» **YOUR ASSIGNMENT**
Would you restate all the data that follows, word for word?

» **Stored dataset items**

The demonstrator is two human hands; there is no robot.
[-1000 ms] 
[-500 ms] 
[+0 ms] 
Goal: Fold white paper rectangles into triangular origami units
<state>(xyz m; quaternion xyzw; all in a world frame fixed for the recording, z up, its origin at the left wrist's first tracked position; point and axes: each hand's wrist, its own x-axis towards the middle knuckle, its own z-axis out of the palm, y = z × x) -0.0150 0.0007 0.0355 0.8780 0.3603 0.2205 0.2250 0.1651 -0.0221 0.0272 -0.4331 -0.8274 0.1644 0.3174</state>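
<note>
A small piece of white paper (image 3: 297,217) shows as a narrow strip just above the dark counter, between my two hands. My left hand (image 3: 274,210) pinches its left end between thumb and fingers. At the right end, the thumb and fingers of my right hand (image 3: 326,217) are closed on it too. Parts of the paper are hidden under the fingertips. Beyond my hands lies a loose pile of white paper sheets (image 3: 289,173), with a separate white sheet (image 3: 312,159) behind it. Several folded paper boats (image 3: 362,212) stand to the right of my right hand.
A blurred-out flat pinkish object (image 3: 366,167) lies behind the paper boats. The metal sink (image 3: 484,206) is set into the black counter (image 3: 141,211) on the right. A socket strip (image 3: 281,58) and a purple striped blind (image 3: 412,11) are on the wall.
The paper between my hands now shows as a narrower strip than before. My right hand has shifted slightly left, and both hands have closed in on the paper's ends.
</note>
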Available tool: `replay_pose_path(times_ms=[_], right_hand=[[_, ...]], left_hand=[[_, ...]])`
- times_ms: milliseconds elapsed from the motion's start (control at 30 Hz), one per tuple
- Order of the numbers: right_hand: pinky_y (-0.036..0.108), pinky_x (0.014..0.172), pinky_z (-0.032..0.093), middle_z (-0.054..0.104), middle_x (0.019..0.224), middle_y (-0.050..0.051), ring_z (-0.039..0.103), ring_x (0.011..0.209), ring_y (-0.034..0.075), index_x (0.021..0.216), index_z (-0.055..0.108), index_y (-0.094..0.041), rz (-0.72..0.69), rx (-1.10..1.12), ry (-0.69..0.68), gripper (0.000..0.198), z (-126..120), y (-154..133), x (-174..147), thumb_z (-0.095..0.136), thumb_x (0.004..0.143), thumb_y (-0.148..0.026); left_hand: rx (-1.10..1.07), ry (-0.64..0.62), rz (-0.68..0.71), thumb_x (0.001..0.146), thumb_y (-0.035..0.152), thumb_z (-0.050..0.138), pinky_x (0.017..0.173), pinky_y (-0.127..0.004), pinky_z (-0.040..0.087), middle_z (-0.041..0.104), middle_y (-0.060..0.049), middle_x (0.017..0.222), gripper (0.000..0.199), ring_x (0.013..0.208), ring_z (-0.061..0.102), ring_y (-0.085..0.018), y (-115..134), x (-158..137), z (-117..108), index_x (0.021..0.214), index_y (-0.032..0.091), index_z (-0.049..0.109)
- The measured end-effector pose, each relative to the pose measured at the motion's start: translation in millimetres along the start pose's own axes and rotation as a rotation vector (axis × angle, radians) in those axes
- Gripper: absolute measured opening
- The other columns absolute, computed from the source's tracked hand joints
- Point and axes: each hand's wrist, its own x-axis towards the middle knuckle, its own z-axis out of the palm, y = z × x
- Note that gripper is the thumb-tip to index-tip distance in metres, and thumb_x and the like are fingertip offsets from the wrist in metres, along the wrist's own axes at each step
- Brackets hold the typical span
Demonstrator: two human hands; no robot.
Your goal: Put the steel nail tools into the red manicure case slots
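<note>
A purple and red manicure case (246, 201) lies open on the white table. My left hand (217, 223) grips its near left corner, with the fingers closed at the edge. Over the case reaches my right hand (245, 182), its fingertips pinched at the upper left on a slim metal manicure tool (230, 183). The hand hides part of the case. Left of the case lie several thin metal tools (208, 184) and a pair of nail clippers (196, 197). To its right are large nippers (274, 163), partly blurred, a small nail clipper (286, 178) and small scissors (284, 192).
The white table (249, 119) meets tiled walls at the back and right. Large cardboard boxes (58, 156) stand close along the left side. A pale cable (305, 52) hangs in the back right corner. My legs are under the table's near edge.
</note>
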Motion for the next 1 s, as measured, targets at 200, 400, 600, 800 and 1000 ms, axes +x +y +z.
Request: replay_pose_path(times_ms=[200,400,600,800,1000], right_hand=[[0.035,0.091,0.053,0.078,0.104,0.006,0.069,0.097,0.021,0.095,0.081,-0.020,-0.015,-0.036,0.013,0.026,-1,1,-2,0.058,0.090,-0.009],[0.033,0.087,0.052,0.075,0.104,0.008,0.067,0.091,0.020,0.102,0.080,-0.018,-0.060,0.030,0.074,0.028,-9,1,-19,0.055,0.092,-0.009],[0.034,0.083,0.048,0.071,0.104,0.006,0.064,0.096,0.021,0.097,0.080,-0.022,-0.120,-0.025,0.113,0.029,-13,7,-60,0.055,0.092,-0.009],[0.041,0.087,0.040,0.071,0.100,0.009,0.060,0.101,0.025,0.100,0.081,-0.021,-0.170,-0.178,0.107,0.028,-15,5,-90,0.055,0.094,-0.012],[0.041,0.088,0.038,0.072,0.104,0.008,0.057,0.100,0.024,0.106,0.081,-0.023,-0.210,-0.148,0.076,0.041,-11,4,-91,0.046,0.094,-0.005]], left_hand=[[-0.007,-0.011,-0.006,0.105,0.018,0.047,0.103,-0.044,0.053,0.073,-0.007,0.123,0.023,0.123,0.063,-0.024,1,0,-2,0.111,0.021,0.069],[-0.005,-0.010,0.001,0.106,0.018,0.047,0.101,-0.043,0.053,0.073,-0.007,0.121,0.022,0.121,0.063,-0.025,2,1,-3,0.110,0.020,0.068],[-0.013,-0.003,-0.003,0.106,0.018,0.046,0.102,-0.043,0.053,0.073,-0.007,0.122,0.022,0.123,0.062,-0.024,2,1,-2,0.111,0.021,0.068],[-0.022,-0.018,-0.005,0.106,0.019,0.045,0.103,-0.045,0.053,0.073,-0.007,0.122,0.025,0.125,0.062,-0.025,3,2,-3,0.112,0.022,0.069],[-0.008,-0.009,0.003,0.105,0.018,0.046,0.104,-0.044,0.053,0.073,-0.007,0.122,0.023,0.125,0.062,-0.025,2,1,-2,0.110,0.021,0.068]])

» **ANSWER TO THIS PROBLEM**
The demonstrator is two human hands; there is no robot.
[-1000 ms] 
[-500 ms] 
[+0 ms] 
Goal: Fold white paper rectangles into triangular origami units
<state>(xyz m; quaternion xyzw; all in a world frame fixed for the recording, z up, its origin at the left wrist's first tracked position; point and axes: each hand's wrist, its own x-axis towards the middle knuckle, its own z-axis out of the palm, y = z × x) -0.0150 0.0007 0.0355 0.8780 0.3603 0.2205 0.2250 0.1651 -0.0221 0.0272 -0.4331 -0.8274 0.1644 0.3174</state>
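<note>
A small piece of white paper (image 3: 297,217) shows as a narrow strip just above the dark counter, between my two hands. My left hand (image 3: 274,210) pinches its left end between thumb and fingers. At the right end, the thumb and fingers of my right hand (image 3: 326,217) are closed on it too. Parts of the paper are hidden under the fingertips. Beyond my hands lies a loose pile of white paper sheets (image 3: 289,173), with a separate white sheet (image 3: 312,159) behind it. Several folded paper boats (image 3: 362,212) stand to the right of my right hand.
A blurred-out flat pinkish object (image 3: 366,167) lies behind the paper boats. The metal sink (image 3: 484,206) is set into the black counter (image 3: 141,211) on the right. A socket strip (image 3: 281,58) and a purple striped blind (image 3: 412,11) are on the wall.
The paper between my hands now shows as a narrower strip than before. My right hand has shifted slightly left, and both hands have closed in on the paper's ends.
</note>
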Available tool: `replay_pose_path(times_ms=[_], right_hand=[[_, ...]], left_hand=[[_, ...]])`
- times_ms: milliseconds elapsed from the motion's start (control at 30 Hz), one per tuple
- Order of the numbers: right_hand: pinky_y (-0.036..0.108), pinky_x (0.014..0.172), pinky_z (-0.032..0.093), middle_z (-0.054..0.104), middle_x (0.019..0.224), middle_y (-0.050..0.051), ring_z (-0.039..0.103), ring_x (0.011..0.209), ring_y (-0.034..0.075), index_x (0.021..0.216), index_z (-0.055..0.108), index_y (-0.094..0.041), rz (-0.72..0.69), rx (-1.10..1.12), ry (-0.69..0.68), gripper (0.000..0.198), z (-126..120), y (-154..133), x (-174..147), thumb_z (-0.095..0.136), thumb_x (0.004..0.143), thumb_y (-0.148..0.026); left_hand: rx (-1.10..1.07), ry (-0.64..0.62), rz (-0.68..0.71), thumb_x (0.001..0.146), thumb_y (-0.035..0.152), thumb_z (-0.050..0.138), pinky_x (0.017..0.173), pinky_y (-0.127..0.004), pinky_z (-0.040..0.087), middle_z (-0.041..0.104), middle_y (-0.060..0.049), middle_x (0.017..0.222), gripper (0.000..0.199), ring_x (0.013..0.208), ring_z (-0.061..0.102), ring_y (-0.085..0.018), y (-115..134), x (-158..137), z (-117..108), index_x (0.021..0.214), index_y (-0.032..0.091), index_z (-0.049..0.109)
- The measured end-effector pose, each relative to the pose measured at the motion's start: translation in millimetres along the start pose's own axes and rotation as a rotation vector (axis × angle, radians) in those axes
- Gripper: absolute measured opening
- The other columns absolute, computed from the source's tracked hand joints
- Point and axes: each hand's wrist, its own x-axis towards the middle knuckle, its own z-axis out of the palm, y = z × x
- Note that gripper is the thumb-tip to index-tip distance in metres, and thumb_x and the like are fingertip offsets from the wrist in metres, along the wrist's own axes at each step
- Brackets hold the typical span
Demonstrator: two human hands; no robot.
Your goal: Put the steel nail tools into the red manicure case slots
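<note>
A purple and red manicure case (246, 201) lies open on the white table. My left hand (217, 223) grips its near left corner, with the fingers closed at the edge. Over the case reaches my right hand (245, 182), its fingertips pinched at the upper left on a slim metal manicure tool (230, 183). The hand hides part of the case. Left of the case lie several thin metal tools (208, 184) and a pair of nail clippers (196, 197). To its right are large nippers (274, 163), partly blurred, a small nail clipper (286, 178) and small scissors (284, 192).
The white table (249, 119) meets tiled walls at the back and right. Large cardboard boxes (58, 156) stand close along the left side. A pale cable (305, 52) hangs in the back right corner. My legs are under the table's near edge.
</note>
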Motion for the next 1 s, as measured, targets at 200, 400, 600, 800 and 1000 ms, axes +x +y +z.
Request: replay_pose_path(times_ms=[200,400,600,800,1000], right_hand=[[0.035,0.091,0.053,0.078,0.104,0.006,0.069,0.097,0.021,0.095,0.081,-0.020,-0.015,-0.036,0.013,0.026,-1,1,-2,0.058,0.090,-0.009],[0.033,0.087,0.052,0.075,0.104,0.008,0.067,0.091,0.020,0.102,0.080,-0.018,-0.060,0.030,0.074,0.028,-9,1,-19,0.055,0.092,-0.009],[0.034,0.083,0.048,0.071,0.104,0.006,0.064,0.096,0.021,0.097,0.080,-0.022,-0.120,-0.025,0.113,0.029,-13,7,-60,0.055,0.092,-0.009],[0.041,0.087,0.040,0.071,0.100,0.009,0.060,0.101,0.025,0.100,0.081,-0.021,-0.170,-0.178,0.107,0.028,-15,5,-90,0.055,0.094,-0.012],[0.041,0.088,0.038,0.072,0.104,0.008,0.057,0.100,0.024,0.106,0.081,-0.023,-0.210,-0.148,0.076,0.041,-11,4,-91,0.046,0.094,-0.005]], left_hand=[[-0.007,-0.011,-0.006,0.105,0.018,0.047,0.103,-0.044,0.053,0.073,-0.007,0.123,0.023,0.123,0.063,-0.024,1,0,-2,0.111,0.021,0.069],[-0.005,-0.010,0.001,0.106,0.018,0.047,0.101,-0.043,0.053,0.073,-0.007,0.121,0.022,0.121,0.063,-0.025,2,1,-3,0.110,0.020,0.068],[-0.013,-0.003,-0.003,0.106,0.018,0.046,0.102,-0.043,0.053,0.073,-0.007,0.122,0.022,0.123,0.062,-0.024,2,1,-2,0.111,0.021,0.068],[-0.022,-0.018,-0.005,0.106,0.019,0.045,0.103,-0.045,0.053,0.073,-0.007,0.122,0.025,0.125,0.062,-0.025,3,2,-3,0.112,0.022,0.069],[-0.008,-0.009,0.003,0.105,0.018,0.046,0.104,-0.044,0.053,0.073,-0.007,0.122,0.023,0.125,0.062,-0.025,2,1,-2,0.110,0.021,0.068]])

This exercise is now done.